What is expected » When you reach the line in the listing below that contains "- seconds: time", begin returning lines exactly as written, and stop after the line that contains "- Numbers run". Return no other lines.

================================

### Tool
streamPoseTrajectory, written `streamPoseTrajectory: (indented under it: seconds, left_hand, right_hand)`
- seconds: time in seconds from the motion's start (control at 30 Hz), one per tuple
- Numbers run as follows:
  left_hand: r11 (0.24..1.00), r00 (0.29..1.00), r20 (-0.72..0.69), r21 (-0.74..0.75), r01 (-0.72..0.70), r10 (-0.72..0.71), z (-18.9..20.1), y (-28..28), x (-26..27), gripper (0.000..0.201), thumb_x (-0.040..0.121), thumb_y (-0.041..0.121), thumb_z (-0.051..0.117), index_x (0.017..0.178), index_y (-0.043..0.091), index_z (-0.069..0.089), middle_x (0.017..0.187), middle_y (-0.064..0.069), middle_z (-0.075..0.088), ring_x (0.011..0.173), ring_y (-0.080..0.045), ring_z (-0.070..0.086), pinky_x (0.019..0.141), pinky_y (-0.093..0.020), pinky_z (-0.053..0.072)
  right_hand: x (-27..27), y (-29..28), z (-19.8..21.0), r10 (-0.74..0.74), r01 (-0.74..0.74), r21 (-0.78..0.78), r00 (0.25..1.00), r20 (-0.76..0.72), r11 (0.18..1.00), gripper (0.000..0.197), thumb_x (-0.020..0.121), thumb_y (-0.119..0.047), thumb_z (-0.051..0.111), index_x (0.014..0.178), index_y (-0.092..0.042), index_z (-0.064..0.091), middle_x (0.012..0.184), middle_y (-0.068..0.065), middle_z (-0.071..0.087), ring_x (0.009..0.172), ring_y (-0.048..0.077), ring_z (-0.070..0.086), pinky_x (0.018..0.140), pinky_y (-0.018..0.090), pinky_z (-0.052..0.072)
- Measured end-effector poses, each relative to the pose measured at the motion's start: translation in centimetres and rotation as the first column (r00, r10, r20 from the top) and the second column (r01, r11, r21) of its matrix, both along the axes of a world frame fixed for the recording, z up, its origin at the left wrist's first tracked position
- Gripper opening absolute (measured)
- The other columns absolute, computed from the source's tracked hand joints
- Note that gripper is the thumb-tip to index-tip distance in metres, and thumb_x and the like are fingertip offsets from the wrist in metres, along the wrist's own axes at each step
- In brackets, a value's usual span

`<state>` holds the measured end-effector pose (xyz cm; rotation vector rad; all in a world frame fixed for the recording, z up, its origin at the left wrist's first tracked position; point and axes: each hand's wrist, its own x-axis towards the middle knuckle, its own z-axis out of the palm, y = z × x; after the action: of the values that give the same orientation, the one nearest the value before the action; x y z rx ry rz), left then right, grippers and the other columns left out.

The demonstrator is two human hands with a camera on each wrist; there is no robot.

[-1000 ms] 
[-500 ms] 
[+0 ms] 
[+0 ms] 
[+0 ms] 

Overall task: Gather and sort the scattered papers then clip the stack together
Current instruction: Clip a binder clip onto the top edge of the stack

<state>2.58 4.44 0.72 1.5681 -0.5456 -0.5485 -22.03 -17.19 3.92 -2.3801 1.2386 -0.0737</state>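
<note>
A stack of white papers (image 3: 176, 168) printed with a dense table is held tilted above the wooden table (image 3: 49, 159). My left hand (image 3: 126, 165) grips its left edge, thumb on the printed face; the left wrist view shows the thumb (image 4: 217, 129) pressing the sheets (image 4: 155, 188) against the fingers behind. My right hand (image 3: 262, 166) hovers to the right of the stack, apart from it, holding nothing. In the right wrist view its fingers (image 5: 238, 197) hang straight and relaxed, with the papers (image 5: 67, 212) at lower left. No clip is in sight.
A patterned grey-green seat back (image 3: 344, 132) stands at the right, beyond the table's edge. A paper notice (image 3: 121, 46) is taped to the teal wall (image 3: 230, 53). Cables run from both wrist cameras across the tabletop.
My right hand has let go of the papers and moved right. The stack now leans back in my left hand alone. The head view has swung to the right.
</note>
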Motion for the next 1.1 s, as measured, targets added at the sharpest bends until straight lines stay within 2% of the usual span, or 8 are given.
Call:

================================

Exercise solution »
- seconds: time in seconds from the motion's start (control at 30 Hz), one per tuple
- Numbers run as follows:

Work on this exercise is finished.